• **YOUR ASSIGNMENT**:
All lines from the one with "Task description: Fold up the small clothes" through the last are to be given again exactly as they stand in the data below, and only those.
#####
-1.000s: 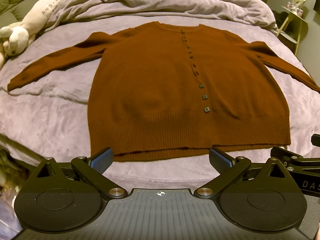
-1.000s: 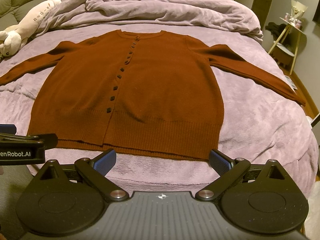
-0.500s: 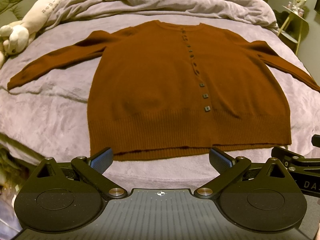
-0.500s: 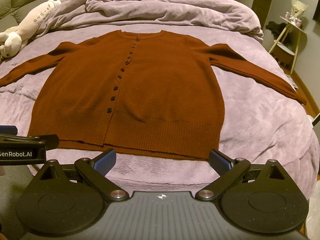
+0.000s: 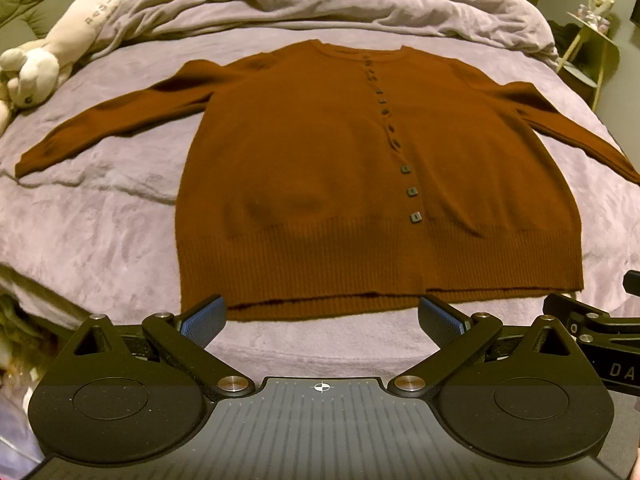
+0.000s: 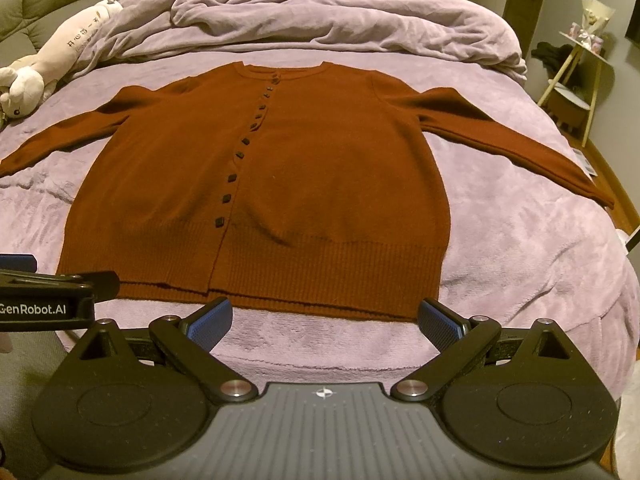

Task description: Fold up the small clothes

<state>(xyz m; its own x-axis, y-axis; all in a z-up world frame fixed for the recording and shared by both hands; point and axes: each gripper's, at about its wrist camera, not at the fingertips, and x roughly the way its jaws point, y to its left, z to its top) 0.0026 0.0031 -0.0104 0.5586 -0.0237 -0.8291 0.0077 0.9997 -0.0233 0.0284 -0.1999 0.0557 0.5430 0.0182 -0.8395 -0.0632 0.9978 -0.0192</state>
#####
• **YOUR RESPONSE**:
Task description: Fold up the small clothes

<state>(xyz m; its own x-axis, y-axis; all in a z-up world frame fixed for the recording and shared by both hands; point and axes: each gripper's, at about its wrist camera, not at the fingertips, and x roughly the way its jaws point, y to its left, z to its top) 0.0026 0.0031 -0.0104 0.5586 -0.0237 -0.8291 0.0077 0.9997 -0.0233 0.0284 -0.1999 0.0557 0.5430 0.0182 -0.8395 -0.0632 0.9978 -0.0192</state>

Here the output is complete.